Shiny and Arrow

[This article was first published on RStudio | Open source & professional software for data science teams on RStudio, and kindly contributed to R-bloggers]. (You can report issue about the content on this page here)
Want to share your content on R-bloggers? click here if you have a blog, or here if you don't.
This is a guest post from Michael Thomas, Chief Data Scientist at Ketchbrook Analytics. At Ketchbrook, Michael and his team help businesses gain significant competitive advantages by leveraging data effectively. Keep in touch with Michael on LinkedIn.

Shiny apps are incredible tools for bringing data science to life. They can help communicate your analysis to non-technical stakeholders, or enable self-service data exploration for any audience. At Ketchbrook Analytics, we care a lot about building production-grade quality Shiny apps; in other words, we strive to ensure that the apps we develop for you will run successfully inside your organization with minimal maintenance.

Building a working Shiny app that runs on your own laptop can be a tricky process itself! However, there are some additional things you need to consider when taking the next step of deploying your app to production so that others can reap the benefits of your hard work. One of these considerations is where to store the data.

“Where should the data live? Should we use a database or flat file(s)? Is our data small enough to fit there?”

Databases and File Storage Formats Floating Together in Data Soup

Storing Your Data

There are so many options to choose from when it comes to how you want to store the data behind your Shiny app. Sometimes a traditional database doesn’t make sense for your project. Databases can take a while to configure, and if your data isn’t relational then a data lake approach might be a better option. A data lake is just a fancy term for a collection of flat files that are organized in a thoughtful way.

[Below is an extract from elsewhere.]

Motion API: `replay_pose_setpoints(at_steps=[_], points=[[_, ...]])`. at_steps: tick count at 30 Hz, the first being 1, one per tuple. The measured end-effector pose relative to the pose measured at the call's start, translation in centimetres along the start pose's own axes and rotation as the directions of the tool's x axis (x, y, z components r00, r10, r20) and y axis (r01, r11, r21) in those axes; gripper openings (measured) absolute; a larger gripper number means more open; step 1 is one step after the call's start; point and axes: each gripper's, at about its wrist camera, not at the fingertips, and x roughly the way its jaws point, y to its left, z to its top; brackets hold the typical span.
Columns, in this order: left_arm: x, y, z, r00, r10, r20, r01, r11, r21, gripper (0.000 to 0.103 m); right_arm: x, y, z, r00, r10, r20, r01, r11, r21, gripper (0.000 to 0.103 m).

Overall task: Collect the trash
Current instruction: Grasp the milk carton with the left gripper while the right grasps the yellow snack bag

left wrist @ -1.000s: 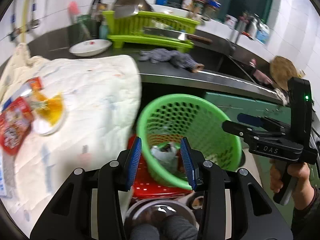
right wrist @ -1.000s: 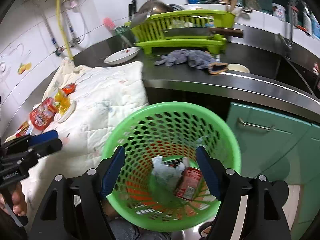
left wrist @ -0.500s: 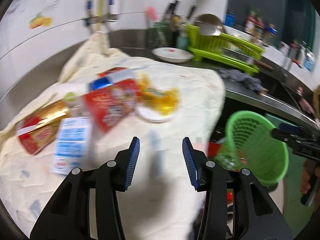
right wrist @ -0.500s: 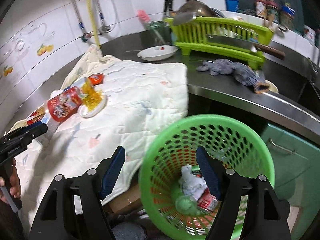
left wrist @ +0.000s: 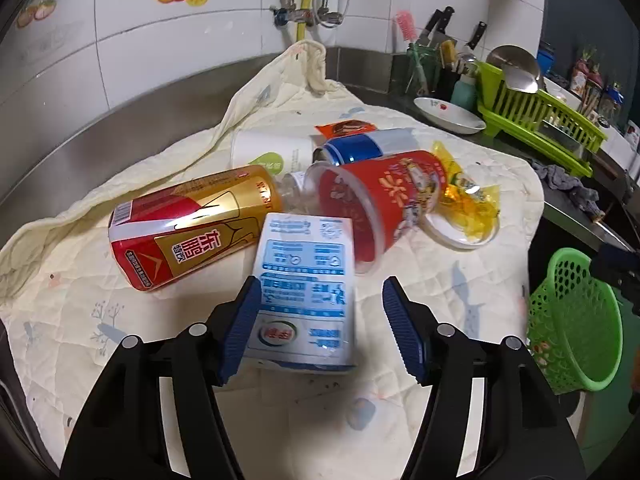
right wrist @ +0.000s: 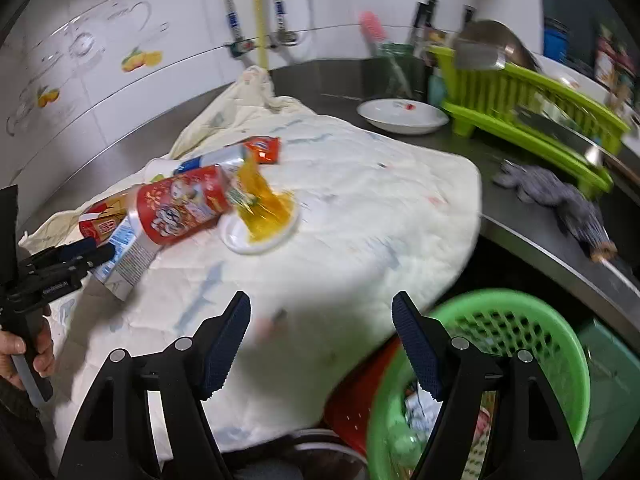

When you think about storing data in flat files, formats like .csv or .txt probably come to mind. However, as your data becomes “big”, transitioning your data to more modern, column-oriented file types (e.g., .parquet) can drastically reduce the size of the file containing your data and increase the speed at which other applications can read that data.

The Benefits of .parquet

First, let’s dig a little deeper into the advantages of .parquet over .csv. The main benefits are:

  • smaller file sizes
  • improved read speed

The compression and columnar storage format lead to file sizes that are significantly smaller than if that same data were stored in a typical delimited file. From our experience – and also backed by this great blog post by Tomaž Kaštrun.parquet typically comes in at a little less than half the size of a data-equivalent .csv; however, this margin widens even further as the data volume increases. Included in Tomaž’s article is this fantastic chart (below) illustrating the read, write, and file size metrics he gathered while experimenting across many different file types and sizes.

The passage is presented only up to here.